18 yıl gecikme ile de olsa doğru bir karar.

Ancak bunun belediyeler ile sınırlı kalmaması lazım.

Kamunun yaptığı tüm ihaleler şeffaf ve açık izlenebilir olmalı.

Hep aynı 5-6 müteahhidi davet ederek yapılmamalı.

Sadece ihaleler değil tüm süreç şeffaf olmalı.

En düşük teklife verildi denilen ihaleler sonradan yapılan artışlarla çaktırmadan en yüksek teklif haline getirilmemeli.

Artışlar ya olmamalı ya da onlar da açık biçimde duyurulmalı.

10 liraya verilen iş sonradan yapılan artış ve ek ödemelerle 100 TL’ye çıkmamalı.

Kamu İhale Kanunu Türkiye’de en fazla değiştirilen kanun olmaktan çıkarılmalı.

Şartnameler ihale sonrasında değiştirilmemeli.

Şartname değişiklikleri ihaleden sonra yapılarak ihaleyi alanlara avantaj sağlanmamalı.

Yoksa ihaleleri canlı da yayınlasanız cansız da fark etmez.

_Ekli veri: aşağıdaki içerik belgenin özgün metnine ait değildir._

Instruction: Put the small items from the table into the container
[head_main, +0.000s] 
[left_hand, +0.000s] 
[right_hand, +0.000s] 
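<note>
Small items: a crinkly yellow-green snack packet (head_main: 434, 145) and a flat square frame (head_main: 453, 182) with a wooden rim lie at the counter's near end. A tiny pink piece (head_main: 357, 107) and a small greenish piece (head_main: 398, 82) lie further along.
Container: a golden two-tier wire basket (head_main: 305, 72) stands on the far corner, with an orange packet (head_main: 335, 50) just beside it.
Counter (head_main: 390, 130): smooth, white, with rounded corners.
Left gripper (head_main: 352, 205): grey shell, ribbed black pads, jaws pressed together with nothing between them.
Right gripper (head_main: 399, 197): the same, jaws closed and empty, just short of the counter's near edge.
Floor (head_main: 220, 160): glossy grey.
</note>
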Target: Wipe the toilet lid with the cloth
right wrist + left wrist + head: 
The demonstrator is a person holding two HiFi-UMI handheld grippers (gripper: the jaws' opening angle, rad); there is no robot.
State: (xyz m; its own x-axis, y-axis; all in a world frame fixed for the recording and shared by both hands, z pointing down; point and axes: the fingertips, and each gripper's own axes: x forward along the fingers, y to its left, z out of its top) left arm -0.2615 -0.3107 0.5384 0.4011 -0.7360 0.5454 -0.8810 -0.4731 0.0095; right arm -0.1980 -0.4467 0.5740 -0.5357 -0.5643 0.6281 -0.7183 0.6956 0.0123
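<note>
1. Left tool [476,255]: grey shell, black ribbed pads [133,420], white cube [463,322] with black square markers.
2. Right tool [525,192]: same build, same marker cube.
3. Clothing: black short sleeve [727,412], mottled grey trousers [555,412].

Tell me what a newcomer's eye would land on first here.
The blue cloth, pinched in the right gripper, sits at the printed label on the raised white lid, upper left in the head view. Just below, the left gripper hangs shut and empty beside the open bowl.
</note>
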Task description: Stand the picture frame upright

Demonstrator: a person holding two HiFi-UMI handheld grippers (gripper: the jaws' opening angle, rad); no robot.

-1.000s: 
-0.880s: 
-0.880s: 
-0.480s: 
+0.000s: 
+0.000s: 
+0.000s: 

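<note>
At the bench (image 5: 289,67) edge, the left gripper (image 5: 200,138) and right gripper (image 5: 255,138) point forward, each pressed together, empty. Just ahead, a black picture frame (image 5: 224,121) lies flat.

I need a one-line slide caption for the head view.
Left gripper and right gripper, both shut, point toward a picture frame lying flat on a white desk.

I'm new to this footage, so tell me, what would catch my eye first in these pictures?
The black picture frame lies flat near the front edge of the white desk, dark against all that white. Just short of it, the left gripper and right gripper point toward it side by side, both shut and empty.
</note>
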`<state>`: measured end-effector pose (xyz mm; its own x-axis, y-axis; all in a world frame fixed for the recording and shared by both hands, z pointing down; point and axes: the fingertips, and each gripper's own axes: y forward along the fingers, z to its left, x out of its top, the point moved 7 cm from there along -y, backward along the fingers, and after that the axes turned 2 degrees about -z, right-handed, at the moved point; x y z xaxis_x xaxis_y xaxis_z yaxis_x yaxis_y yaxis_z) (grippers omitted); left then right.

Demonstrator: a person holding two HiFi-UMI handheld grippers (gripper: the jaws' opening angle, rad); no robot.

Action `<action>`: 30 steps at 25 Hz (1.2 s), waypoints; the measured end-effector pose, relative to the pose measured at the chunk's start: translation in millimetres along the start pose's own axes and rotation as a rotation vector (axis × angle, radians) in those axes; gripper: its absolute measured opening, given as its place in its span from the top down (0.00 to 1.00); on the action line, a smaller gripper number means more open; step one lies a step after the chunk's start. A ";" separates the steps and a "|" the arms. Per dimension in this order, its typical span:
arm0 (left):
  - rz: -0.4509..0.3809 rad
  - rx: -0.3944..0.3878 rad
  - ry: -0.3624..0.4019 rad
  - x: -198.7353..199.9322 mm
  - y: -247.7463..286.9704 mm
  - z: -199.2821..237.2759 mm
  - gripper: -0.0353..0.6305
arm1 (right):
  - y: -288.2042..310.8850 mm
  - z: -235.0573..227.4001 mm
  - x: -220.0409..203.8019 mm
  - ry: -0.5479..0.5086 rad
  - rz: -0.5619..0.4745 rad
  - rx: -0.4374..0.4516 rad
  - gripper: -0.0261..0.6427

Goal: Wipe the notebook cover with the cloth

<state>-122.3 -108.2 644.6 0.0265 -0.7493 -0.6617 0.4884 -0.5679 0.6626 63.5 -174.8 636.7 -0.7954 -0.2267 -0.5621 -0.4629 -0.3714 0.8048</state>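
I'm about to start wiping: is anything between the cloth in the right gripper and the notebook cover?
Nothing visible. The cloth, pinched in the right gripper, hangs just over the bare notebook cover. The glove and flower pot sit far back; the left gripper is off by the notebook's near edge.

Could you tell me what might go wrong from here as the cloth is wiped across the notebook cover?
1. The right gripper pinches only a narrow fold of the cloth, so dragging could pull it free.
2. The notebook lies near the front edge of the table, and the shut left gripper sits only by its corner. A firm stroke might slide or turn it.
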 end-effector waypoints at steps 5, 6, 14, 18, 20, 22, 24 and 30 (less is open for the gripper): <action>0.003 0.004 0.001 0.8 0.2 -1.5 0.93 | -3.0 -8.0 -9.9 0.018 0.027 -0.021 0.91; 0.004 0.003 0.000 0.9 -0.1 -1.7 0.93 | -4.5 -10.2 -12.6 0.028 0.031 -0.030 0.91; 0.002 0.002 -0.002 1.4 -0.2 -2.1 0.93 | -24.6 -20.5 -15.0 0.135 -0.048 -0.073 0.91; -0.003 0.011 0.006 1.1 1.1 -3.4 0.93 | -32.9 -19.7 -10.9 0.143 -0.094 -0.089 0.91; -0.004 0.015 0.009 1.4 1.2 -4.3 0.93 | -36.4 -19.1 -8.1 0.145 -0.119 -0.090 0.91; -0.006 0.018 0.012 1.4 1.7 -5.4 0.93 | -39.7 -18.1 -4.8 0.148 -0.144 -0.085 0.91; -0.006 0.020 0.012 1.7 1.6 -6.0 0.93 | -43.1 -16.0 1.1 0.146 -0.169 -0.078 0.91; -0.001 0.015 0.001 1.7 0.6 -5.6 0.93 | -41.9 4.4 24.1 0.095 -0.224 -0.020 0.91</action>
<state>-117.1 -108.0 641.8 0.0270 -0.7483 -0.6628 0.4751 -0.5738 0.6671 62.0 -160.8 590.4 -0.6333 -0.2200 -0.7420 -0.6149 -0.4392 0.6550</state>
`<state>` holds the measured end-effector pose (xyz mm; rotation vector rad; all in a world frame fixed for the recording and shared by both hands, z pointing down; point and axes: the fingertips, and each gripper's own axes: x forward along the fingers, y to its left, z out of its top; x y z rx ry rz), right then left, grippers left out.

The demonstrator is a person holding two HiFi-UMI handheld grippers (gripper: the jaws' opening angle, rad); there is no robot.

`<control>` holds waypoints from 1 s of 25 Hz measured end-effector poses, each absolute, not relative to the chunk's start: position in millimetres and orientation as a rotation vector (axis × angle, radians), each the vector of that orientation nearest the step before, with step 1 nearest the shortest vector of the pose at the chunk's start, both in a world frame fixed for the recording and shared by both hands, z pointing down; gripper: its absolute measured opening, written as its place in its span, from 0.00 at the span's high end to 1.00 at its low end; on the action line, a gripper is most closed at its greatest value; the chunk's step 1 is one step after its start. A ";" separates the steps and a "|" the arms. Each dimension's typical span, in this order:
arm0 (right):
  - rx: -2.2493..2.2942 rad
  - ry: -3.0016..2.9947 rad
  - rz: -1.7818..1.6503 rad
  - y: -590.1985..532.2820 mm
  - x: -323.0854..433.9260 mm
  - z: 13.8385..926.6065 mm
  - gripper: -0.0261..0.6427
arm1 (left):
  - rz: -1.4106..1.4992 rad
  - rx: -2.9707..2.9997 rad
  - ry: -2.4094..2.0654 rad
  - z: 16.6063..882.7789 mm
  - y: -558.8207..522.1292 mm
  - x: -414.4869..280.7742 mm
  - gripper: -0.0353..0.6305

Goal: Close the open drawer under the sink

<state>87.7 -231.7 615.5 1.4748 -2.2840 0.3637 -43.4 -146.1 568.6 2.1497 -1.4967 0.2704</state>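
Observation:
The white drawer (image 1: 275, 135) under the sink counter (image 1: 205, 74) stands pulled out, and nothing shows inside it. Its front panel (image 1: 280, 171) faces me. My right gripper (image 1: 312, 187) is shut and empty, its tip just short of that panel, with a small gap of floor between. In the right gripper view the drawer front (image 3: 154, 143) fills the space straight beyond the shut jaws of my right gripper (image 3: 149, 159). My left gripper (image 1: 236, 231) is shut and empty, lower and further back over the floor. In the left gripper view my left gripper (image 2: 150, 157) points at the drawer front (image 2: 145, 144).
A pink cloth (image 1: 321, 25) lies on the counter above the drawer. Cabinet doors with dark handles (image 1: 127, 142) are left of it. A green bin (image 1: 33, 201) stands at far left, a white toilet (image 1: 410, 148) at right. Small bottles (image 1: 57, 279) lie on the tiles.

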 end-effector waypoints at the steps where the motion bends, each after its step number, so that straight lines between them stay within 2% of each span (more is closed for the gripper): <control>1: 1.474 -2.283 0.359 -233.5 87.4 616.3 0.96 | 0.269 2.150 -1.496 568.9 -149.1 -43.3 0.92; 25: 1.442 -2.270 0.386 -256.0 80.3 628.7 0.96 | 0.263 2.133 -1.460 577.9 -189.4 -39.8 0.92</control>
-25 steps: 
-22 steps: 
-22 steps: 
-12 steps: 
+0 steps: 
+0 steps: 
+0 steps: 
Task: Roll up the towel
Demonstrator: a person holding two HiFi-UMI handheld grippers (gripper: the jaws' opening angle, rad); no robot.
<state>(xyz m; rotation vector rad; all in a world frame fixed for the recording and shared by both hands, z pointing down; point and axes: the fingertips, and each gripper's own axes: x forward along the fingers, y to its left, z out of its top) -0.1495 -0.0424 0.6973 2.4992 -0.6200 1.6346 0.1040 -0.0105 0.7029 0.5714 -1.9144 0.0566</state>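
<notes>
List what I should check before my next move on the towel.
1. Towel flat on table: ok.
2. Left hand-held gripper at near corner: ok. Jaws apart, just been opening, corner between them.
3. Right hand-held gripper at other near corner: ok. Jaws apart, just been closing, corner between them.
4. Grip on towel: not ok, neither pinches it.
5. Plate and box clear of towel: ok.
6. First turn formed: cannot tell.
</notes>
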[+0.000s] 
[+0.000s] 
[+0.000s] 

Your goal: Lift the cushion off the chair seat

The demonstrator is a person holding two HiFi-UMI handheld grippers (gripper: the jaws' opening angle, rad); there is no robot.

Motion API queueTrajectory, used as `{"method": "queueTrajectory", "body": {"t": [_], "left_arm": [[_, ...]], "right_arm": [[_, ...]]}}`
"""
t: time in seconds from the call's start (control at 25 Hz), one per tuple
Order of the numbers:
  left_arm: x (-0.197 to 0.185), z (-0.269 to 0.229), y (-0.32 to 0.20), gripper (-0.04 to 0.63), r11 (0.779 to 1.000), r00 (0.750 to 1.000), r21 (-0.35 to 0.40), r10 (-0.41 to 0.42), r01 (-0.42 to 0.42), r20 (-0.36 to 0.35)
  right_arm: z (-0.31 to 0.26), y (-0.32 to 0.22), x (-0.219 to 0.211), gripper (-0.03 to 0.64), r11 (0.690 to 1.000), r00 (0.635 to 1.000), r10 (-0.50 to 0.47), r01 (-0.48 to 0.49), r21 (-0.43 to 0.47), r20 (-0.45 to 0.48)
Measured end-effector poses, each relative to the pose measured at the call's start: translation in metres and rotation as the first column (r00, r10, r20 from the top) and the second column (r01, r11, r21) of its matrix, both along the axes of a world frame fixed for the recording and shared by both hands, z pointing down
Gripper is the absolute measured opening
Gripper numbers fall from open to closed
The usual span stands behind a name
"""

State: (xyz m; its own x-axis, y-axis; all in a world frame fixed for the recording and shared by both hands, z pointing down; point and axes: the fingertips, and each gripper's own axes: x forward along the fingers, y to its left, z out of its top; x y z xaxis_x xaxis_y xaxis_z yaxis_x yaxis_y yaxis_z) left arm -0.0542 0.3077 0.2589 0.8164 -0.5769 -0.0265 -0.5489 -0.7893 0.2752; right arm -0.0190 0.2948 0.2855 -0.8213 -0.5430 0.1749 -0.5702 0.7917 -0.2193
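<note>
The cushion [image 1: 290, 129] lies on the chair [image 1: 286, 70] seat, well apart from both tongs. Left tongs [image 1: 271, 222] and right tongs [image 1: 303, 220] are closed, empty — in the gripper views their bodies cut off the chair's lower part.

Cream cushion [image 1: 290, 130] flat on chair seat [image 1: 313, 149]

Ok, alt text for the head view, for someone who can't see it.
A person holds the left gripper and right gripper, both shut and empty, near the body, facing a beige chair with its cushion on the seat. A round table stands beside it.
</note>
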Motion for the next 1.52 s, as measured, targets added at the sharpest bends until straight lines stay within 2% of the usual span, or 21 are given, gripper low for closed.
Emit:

Canlı yayın olsa olsa minareye kılıf olur.

***

Visit İzmir

Pandeminin başından beri hiç uçağa binmedim.

Tüm seyahatlerimi karayolu ile yapıyorum.

Ve tatilimin bir bölümünü de memleketi karayolu ile ailece keşfetmek için kullanacağız.

Özellikle Ege Bölgesi’ndeki tarihi yerleri dolaşacağız.

Bu gezimizi planlarken çok iyi şey keşfettim.

İnternet üzerinde nerelere gideriz diye araştırırken bir tavsiye üzerine “visitizmir.org” diye bir site buldum.

İzmir çevresindeki tüm tarihi yerleri, en önemlisinden, en önemsizine kadar tanıtan, konaklama ve yeme içme imkanlarını en küçüğünden en büyüğüne, en lüksünden en sıradanına kadar anlatan müthiş bir site.

Sadece İzmir’i değil İzmir merkez alınarak ulaşılabilecek komşu illerdeki imkanları da gösteren bir site.

Görsel olarak olmasa da içerik olarak çok işe yarayan bir şey.

Sonra merak edip “Bunun telefon uygulaması da var mı?” acaba diye bakınca bir aplikasyonunu bulduğum Visit İzmir’in İzmir Büyükşehir Belediyesi öncülüğünde geliştirildiğini de öğrenince emin olun şaşırdım.

Aplikasyon oldukça iyi.

Hem öneriler getiriyor hem yol tarifleri yapıyor hem aradığınız yerleri bulmanızı kolaylaştırıyor.

Geliştirmeye açık ama bu hali ile bile oldukça yeterli ve faydalı.

Bu uygulamayı kullanırken fark ettiğim şey ise galiba beni etkileyen şeyler hayatımı zorlaştıran dev projeler değil.

Tam aksine insana dokunan, insanı öne çıkaran, hayatımızı kolaylaştıran ve keyiflendiren böyle küçük projeler.

Büyük ve çocuklarımızı bile borç altına sokan projeler beni yormuş.

Zannederim pek çoğumuzu da yordu.

Biraz de betona değil insana yatırım yapma zamanı gelmiş.

***

NE ZAMAN ADAM OLURUZ?

Ulaşamadığımıza mundar demediğimiz zaman.